INSTRUCTIONS FOR THE TASK → Take the data below and extract the lines from the one with "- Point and" to the one with "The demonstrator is", inclusive, exactly as written.
== == ==
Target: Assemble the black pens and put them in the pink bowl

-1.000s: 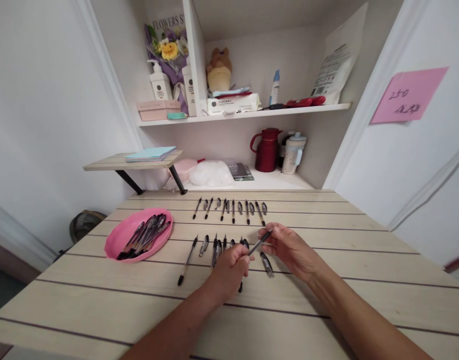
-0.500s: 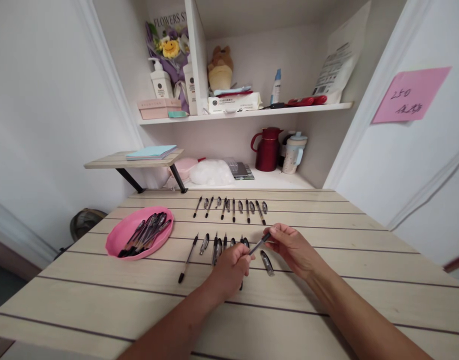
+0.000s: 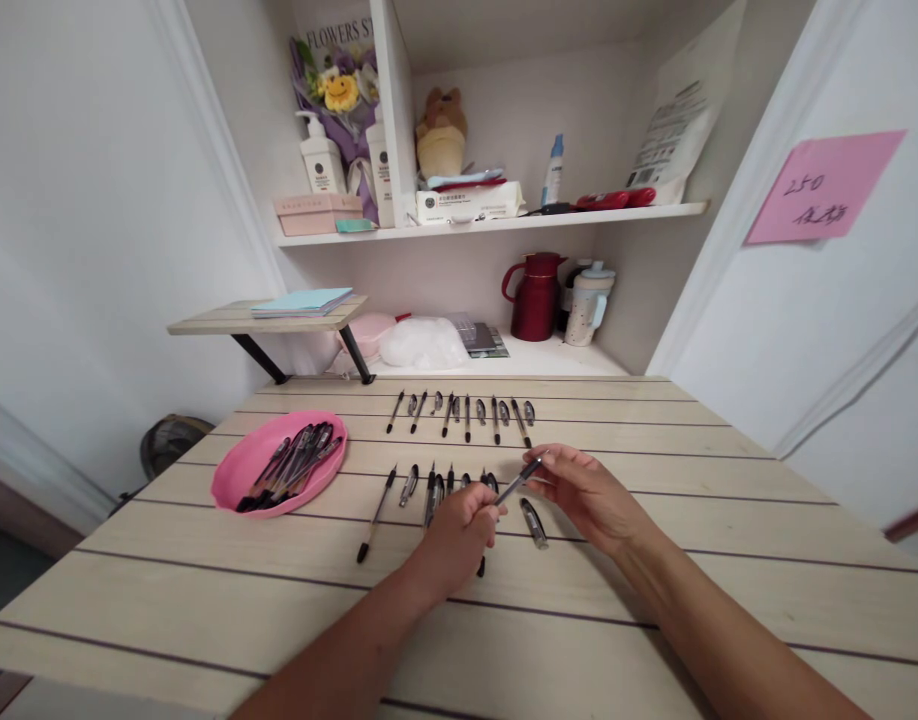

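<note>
Over the wooden tabletop my left hand point(image 3: 455, 540) is closed round the clear barrel of a pen point(image 3: 516, 484). My right hand point(image 3: 590, 500) pinches the same pen at its tip, past the black grip. Just below the right fingers lies a loose clip cap point(image 3: 534, 524). Several uncapped pens and caps form a near row, partly hidden behind my left hand; at its left end are a pen point(image 3: 376, 515) and a cap point(image 3: 409, 485). Farther back, a second row of pens point(image 3: 468, 415) alternates with caps.
A pink bowl point(image 3: 253, 455) with several black pens stands at the left. Behind it, a small raised shelf point(image 3: 204, 322) bears blue paper. A red jug point(image 3: 535, 300) and a pale tumbler point(image 3: 581, 315) stand in the cabinet at the back.
My right fingers have slid from the black grip toward the pen's tip, so more of the grip shows. My left hand has barely shifted.
</note>
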### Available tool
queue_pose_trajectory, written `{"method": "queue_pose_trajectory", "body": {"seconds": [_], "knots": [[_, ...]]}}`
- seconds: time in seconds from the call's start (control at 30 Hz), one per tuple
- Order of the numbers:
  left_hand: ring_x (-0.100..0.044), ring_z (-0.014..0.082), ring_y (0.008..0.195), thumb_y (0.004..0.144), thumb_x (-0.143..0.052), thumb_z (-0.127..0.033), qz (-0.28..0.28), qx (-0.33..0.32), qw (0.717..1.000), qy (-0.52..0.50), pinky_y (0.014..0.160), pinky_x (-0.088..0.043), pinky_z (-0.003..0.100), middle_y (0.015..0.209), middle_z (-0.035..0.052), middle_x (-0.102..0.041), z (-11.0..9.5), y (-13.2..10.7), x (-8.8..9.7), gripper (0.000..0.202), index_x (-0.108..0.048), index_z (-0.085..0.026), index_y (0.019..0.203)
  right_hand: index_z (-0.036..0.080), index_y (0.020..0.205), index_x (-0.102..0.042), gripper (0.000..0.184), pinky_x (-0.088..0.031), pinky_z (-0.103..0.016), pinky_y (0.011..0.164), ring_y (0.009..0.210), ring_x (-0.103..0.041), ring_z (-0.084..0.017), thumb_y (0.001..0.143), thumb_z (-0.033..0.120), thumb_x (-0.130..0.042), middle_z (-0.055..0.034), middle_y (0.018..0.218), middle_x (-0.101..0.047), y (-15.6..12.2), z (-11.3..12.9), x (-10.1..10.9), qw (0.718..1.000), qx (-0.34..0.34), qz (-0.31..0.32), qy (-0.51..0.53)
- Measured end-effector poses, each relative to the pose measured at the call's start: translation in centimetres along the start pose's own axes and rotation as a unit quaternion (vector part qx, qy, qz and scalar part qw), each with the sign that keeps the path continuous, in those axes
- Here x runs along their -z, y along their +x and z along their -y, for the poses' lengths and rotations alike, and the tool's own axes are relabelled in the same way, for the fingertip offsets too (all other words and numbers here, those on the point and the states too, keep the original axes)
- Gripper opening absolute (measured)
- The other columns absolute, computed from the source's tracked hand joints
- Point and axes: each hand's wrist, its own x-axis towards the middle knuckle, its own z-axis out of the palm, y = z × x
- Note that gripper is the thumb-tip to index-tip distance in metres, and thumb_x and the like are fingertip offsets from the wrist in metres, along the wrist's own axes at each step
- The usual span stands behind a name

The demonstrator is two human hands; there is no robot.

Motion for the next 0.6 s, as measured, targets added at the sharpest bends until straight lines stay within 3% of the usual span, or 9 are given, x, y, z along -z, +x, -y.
{"method": "queue_pose_trajectory", "body": {"seconds": [0.17, 0.27, 0.37, 0.43, 0.5, 0.57, 0.6], "knots": [[-0.042, 0.0116, 0.058, 0.076, -0.041, -0.027, -0.009, -0.014, 0.999, 0.033, 0.058, -0.03, 0.022, 0.054, -0.0034, -0.046, -0.2, -0.1, 0.2, 0.014, -0.05, -0.018, 0.069, 0.02, 0.072, -0.066, 0.017, -0.045, -0.027, 0.064, 0.066, -0.056, -0.013, 0.063, 0.032, -0.073, -0.0013, 0.073, -0.063, 0.3, 0.0, 0.1, 0.999, 0.02, -0.021, -0.045], [-0.041, 0.0112, 0.055, 0.076, -0.04, -0.027, -0.026, -0.003, 1.0, 0.014, 0.056, -0.03, 0.022, 0.055, -0.0039, -0.045, -0.4, 0.0, 0.4, 0.015, -0.052, -0.018, 0.075, 0.02, 0.078, -0.063, 0.025, -0.041, -0.026, 0.055, 0.061, -0.054, -0.013, 0.066, 0.041, -0.068, -0.0016, 0.074, -0.063, 0.3, 0.0, 0.3, 0.987, 0.016, -0.032, -0.155], [-0.038, 0.0102, 0.053, 0.076, -0.041, -0.027, -0.051, -0.001, 0.999, -0.012, 0.057, -0.031, 0.022, 0.053, -0.0047, -0.043, -0.7, 0.1, 0.8, 0.013, -0.05, -0.018, 0.073, 0.021, 0.07, -0.061, 0.027, -0.034, -0.025, 0.048, 0.051, -0.048, -0.012, 0.061, 0.045, -0.069, 0.0004, 0.061, -0.06, 0.1, -0.4, 0.7, 0.923, 0.038, -0.069, -0.377], [-0.037, 0.0096, 0.052, 0.075, -0.043, -0.026, -0.058, 0.004, 0.998, -0.013, 0.057, -0.031, 0.022, 0.053, -0.005, -0.042, -0.8, 0.1, 1.0, 0.012, -0.049, -0.018, 0.07, 0.021, 0.066, -0.06, 0.026, -0.032, -0.026, 0.048, 0.049, -0.048, -0.013, 0.054, 0.038, -0.073, 0.001, 0.055, -0.058, -0.1, -1.0, 0.7, 0.855, 0.046, -0.072, -0.512], [-0.037, 0.0095, 0.052, 0.075, -0.042, -0.026, -0.052, 0.01, 0.999, -0.008, 0.058, -0.031, 0.022, 0.053, -0.005, -0.043, -0.8, 0.1, 1.1, 0.012, -0.05, -0.018, 0.071, 0.021, 0.069, -0.061, 0.021, -0.031, -0.026, 0.048, 0.05, -0.049, -0.013, 0.052, 0.028, -0.073, 0.0004, 0.056, -0.06, -0.2, -1.4, 0.8, 0.808, 0.041, -0.056, -0.585], [-0.038, 0.0101, 0.053, 0.076, -0.041, -0.026, -0.039, 0.009, 0.999, -0.01, 0.058, -0.032, 0.022, 0.053, -0.0046, -0.044, -0.6, 0.0, 0.9, 0.013, -0.051, -0.017, 0.075, 0.021, 0.07, -0.062, 0.015, -0.031, -0.025, 0.048, 0.05, -0.049, -0.013, 0.056, 0.021, -0.067, 0.0004, 0.055, -0.06, -0.1, -1.3, 0.8, 0.804, 0.035, -0.052, -0.592], [-0.04, 0.0104, 0.054, 0.076, -0.04, -0.025, -0.031, 0.006, 0.999, -0.014, 0.059, -0.032, 0.022, 0.053, -0.0045, -0.044, -0.5, 0.0, 0.8, 0.014, -0.052, -0.017, 0.076, 0.02, 0.071, -0.063, 0.013, -0.032, -0.025, 0.048, 0.049, -0.049, -0.013, 0.058, 0.02, -0.064, 0.0009, 0.054, -0.059, 0.1, -1.1, 0.9, 0.819, 0.033, -0.056, -0.57]]}}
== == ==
FINAL ANSWER →
- Point and axes: each hand's wrist, its own x-axis towards the middle knuckle, its own z-axis out of the palm, y = z × x
- Note that gripper is the thumb-tip to index-tip distance in metres, and thumb_x and the like are fingertip offsets from the wrist in metres, along the wrist's own axes at each step
- The usual span stands behind a name

The demonstrator is two human hands; there is no robot.

The answer has been given, and the exercise is complete.